When unperturbed, quiescent somatic stem cells are poised to affect immediate tissue restoration upon trauma. Yet, little is known regarding the mechanistic basis controlling initial and homeostatic 'scaling' of adult stem cell pool sizes relative to their target tissues for effective regeneration. Here, we show that transgenic TEAD1 (TgTg(Ckm-Tead1)#Tsik)-expressing skeletal muscle features a dramatic hyperplasia of muscle stem cells (i.e. the satellite cells, SCs) but surprisingly without affecting muscle tissue size. Such super-numeral SCs attain a 'normal' quiescent state, accelerate regeneration, and maintain regenerative capacity over several injury-induced regeneration bouts.
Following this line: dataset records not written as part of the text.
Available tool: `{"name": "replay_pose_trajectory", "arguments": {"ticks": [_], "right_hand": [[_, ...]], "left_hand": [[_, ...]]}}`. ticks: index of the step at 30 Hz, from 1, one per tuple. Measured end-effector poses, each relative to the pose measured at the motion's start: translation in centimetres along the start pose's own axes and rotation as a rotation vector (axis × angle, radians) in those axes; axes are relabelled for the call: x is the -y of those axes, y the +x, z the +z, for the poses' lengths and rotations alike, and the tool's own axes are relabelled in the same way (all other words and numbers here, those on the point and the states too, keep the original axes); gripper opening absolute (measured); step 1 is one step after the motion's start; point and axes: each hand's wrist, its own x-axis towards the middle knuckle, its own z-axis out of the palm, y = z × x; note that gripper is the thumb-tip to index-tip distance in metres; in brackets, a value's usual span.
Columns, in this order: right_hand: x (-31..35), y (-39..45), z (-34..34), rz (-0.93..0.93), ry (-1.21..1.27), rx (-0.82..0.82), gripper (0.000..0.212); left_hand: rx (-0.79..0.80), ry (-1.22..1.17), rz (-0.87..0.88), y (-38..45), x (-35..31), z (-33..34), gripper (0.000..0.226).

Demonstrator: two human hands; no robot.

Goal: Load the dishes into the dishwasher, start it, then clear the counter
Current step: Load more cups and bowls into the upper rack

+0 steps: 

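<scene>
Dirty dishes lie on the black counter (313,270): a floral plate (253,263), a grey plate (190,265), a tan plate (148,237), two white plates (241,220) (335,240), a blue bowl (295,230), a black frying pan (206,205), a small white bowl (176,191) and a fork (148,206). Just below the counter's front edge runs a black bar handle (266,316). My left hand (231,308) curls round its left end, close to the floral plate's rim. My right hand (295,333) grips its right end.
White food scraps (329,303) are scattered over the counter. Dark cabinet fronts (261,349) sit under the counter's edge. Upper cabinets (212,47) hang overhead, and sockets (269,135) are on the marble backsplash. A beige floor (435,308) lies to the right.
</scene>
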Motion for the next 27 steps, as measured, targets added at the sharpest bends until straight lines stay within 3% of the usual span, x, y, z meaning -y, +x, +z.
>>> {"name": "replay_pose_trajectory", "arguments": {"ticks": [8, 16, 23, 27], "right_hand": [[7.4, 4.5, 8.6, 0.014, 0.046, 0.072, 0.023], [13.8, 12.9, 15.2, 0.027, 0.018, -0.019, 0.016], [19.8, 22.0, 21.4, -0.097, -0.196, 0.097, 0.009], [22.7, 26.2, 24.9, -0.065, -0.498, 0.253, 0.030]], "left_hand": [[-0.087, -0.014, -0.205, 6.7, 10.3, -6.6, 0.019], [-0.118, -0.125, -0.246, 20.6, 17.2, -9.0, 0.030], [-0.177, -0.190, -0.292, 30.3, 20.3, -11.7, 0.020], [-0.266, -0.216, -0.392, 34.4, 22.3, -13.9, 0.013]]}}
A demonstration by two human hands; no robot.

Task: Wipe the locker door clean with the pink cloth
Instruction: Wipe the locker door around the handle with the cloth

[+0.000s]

In dystrophic muscle, the TEAD1 transgene also ameliorated the pathology. We further demonstrate that hyperplastic SCs accumulate non-cell-autonomously via signal(s) from the TEAD1- expressing myofiber, suggesting that myofiber-specific TEAD1 overexpression activates a physiological signaling pathway(s) that determine initial and homeostatic SC pool size. We propose that TEAD1 and its downstream effectors are medically relevant targets for enhancing muscle regeneration.